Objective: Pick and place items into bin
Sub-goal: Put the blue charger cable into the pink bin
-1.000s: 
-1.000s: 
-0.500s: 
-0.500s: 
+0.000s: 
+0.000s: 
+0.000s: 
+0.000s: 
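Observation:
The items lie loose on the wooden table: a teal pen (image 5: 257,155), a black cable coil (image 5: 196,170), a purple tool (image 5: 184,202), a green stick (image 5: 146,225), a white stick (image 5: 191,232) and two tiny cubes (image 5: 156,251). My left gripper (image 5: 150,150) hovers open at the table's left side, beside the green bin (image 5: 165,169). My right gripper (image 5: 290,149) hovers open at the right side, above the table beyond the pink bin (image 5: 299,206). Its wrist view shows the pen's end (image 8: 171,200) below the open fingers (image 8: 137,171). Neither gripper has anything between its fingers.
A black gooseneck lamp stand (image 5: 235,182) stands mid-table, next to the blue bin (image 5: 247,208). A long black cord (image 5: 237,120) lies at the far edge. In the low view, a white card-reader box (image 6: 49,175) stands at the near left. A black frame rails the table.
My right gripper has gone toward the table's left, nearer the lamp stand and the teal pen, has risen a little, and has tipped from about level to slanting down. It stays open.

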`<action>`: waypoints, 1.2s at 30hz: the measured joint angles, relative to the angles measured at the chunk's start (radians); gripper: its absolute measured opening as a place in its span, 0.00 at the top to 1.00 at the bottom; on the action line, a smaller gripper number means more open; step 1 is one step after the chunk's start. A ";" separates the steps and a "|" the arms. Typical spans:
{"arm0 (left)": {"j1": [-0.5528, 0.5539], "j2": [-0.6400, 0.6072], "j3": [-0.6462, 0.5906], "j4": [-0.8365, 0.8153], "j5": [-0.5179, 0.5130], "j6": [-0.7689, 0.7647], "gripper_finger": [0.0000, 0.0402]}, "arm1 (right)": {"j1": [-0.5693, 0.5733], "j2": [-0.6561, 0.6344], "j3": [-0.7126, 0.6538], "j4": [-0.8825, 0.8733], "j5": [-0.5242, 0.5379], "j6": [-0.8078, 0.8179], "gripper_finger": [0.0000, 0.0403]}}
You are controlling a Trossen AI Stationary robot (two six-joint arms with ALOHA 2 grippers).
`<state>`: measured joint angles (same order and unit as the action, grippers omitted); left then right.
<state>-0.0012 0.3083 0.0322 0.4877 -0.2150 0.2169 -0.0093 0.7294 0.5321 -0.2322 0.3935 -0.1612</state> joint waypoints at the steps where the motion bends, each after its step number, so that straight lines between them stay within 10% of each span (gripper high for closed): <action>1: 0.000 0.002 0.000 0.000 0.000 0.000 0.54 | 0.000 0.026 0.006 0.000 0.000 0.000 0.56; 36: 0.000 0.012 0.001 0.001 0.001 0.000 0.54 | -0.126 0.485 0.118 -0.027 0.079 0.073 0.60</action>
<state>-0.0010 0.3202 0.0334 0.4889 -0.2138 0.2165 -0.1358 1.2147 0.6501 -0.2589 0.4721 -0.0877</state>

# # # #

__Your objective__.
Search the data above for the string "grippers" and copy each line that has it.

__Solution below__.
You are controlling a Trossen AI Stationary robot (two six-joint arms with ALOHA 2 grippers).
`<state>`: measured joint angles (same order and unit as the action, grippers omitted); left then right.

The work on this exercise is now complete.